Egidio Ivetic insegna all’Università di Padova e negli ultimi anni si impegna a promuovere la storia del Mediterraneo come insegnamento universitario e come disciplina storiografica in Italia. Agisce politicamente, per quanto possibile, sul piano dell’integrazione della macroregione Adriatico-Ionio.
“Rappresento la mia università, sono uno stakeholder nel consorzio delle Università dell’area adriatico-ionica”, associazione nata nel 2000 ad Ancona con lo scopo di favorire la collaborazione tra atenei e centri di ricerca e che oggi comprende oltre 40 membri da Albania, Bosnia-Erzegovina, Croazia, Grecia, Italia, Montenegro, Serbia, Slovenia. E devo dire che fa impressione stare attorno a un tavolo con persone delle Università di Banja Luka, Tuzla, Tirana, del Politecnico delle Marche, Bari, Bologna, Zara, e succede ogni anno. È un nuovo modo di vivere questo spazio. Questo è ormai lo spirito del Ventunesimo secolo nell’Adriatico”, osserva Ivetic.

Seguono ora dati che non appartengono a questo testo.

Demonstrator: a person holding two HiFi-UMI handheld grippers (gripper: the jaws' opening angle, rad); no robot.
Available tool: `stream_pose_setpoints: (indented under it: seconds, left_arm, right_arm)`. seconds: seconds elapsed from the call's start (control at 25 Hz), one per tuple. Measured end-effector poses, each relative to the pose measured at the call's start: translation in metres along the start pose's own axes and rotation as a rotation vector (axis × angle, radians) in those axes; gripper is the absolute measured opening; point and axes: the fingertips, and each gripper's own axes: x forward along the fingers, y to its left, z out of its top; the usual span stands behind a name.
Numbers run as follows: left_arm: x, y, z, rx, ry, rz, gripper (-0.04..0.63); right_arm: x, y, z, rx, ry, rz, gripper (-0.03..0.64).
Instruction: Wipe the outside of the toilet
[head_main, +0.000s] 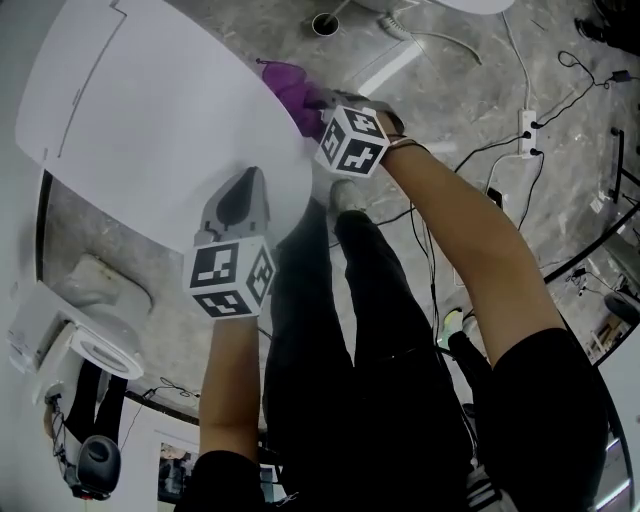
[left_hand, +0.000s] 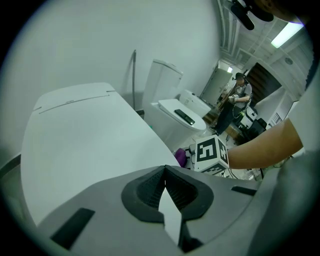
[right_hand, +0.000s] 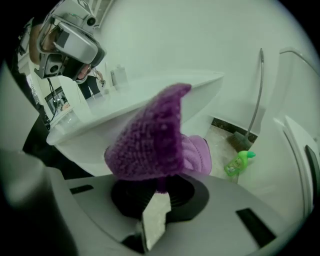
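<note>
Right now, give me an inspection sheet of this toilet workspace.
Surface: white toilet lid, closed, no marks seen.
Job's things: purple cloth, bunched beside the bowl, below the lid's rim.
Clutter: green bottle and long-handled brush on the floor by the wall.
Grippers: left tongs shut, empty, over the lid; right tongs shut on the purple cloth.
Cables: black cables and a white power strip on the floor.
Surroundings: grey marbled floor; second toilet alongside; a person standing farther back.
</note>
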Motion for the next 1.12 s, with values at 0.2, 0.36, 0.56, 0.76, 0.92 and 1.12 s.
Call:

Ora, a parte la storia, si tratta di pensare anche a una cultura dell’Adriatico. “Concordo, non è facile, l’asimmetria economica e anche culturale può far paura dalla parte orientale, però nelle Marche, in Abruzzo e anche in altre parti d’Italia si guarda all’altra sponda come alla ricerca di un’alternativa e questo – conclude – è il punto di forza per la cultura croata”.